Per iniziare, prepara un ago a farfalla 23G tagliando la sua protezione del manicotto di plastica, in modo tale che l'estremità dell'ago nudo sia esposta di 7 millimetri. Quindi, collegare l'ago a farfalla con il tubo in polimero a una siringa da 1 millilitro. Posizionare un ratto anestetizzato su un telaio stereotassico e mantenere l'anestesia attraverso una maschera facciale.
Quindi, rimuovi il pelo sulla testa posteriore e sul collo del ratto. Fissare la testa del ratto con le barre auricolari. Sposta la barra nasale della montatura stereotassica per abbassare la testa dell'animale di circa 45 gradi in verticale.

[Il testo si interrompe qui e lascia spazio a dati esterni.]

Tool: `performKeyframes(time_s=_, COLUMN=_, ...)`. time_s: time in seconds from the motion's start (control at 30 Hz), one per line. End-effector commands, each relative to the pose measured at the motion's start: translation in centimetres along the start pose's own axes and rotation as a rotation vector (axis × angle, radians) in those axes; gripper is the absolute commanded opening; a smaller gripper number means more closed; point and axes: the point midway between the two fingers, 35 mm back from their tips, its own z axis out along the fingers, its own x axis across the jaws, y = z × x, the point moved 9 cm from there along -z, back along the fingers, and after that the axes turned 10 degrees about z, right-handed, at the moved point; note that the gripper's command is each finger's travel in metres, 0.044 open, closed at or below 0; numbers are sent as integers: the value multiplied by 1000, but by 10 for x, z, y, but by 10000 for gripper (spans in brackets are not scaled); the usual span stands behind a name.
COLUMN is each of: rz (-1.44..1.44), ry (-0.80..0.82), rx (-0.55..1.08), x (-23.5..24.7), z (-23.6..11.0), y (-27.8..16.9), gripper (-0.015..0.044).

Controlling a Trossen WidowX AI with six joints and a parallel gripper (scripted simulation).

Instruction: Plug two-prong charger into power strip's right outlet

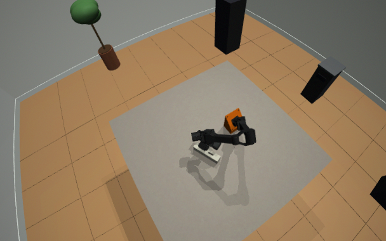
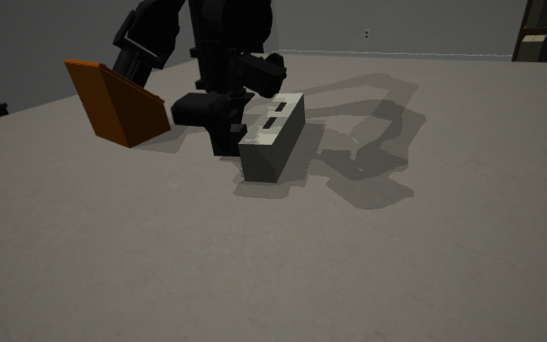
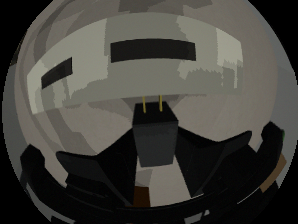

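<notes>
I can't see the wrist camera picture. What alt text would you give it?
A dark two-prong charger, clamped in the robot's black gripper, points its two brass prongs at the pale top of a power strip, just short of a dark outlet slot. A second slot lies to the left, and the round fisheye view bends everything.
</notes>
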Motion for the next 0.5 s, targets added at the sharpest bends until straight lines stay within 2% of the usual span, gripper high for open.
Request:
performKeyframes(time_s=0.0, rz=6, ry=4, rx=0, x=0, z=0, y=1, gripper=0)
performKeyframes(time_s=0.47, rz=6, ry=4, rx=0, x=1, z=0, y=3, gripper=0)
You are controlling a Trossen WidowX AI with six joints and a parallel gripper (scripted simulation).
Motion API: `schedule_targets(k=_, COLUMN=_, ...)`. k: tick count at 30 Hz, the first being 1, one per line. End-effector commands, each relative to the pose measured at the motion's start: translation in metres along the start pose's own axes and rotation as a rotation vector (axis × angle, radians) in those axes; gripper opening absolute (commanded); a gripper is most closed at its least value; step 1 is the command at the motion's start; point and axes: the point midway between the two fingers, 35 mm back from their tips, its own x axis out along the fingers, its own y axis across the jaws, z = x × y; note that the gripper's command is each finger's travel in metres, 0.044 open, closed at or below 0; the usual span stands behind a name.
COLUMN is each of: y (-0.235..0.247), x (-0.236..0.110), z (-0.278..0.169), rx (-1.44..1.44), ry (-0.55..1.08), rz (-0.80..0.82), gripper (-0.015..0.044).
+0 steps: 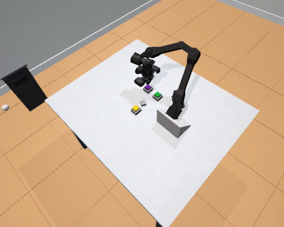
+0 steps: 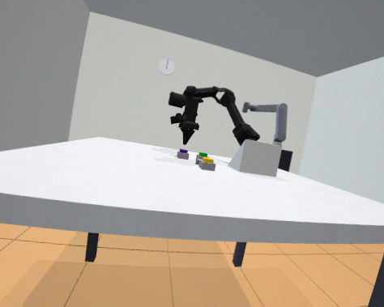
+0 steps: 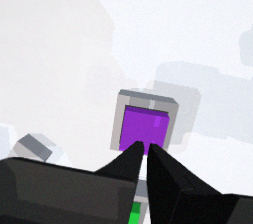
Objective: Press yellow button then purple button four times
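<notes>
My gripper (image 1: 148, 82) (image 2: 185, 143) (image 3: 144, 149) is shut and empty. Its tips hang a little above the purple button, with a gap between them in the exterior view. The purple button (image 1: 148, 87) (image 2: 183, 151) (image 3: 144, 128) stands raised in its grey housing; in the wrist view the fingertips overlap its lower edge. The yellow button (image 1: 135, 108) (image 2: 207, 160) sits on its own grey housing, raised, out of the wrist view.
A green button (image 1: 157, 94) (image 2: 203, 154) (image 3: 134, 214) stands between the purple one and the arm's base. A small grey block (image 1: 143, 103) (image 3: 34, 147) lies between the yellow and green buttons. The grey wedge mount (image 1: 168, 124) (image 2: 259, 158) carries the arm.
</notes>
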Motion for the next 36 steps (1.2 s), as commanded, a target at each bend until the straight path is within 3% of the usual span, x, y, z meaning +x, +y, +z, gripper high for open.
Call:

Trova una superficie leggermente depressa sulla testa posteriore con l'aspetto di un rombo tra la protuberanza occipitale e la colonna vertebrale dell'atlante. Strofinare la superficie con etanolo al 70%. Per la raccolta del liquido cerebrospinale, inserire l'ago a farfalla verticalmente al centro della superficie depressa a forma di rombo nella cisterna magna fino a quando il movimento non viene bloccato dalla protezione del manicotto di plastica dell'ago.
Tirare delicatamente il pistone della siringa in modo che il liquido cerebrospinale fluisca lentamente attraverso l'ago. Raccogliere circa 100 microlitri di liquido cerebrospinale in tubi polimerici. Pizzicare il tubo di polimero molto vicino all'ago della farfalla e tagliare il tubo a questo punto.
Aspirare il campione trasparente nella siringa. Espellere il campione nella microprovetta sterile da 0,2 millilitri e conservare su ghiaccio per un massimo di un'ora. Disinfettare il sito di prelievo del liquido cerebrospinale sulla testa dell'animale.
Rimuovere il ratto dal telaio stereotassico e rimetterlo nella sua gabbia. Mettere da parte 2 microlitri del campione per il controllo qualità e conservare il resto a 80 gradi Celsius per ulteriori analisi. Il ritiro ripetuto del liquido cerebrospinale è stato eseguito per cinque giorni in tre gruppi sperimentali di ratti ed espresso come percentuale di prelievi riusciti che hanno portato a un chiaro prelievo di liquido cerebrospinale.
Nei ratti dotati di impianto a doppia testa incannulati per il prelievo del liquido cerebrospinale, il tasso di successo è stato del 71,1%, indicando che la cannula sulla testa dell'animale può interferire con il campionamento ripetuto del liquido cerebrospinale. Al contrario, quando la raccolta del liquido cerebrospinale è stata effettuata mediante puntura con cisterna magna solo in animali impiantati con elettrodi legati o telemetrici, il tasso di successo è stato dell'86,7% e dell'88,9%.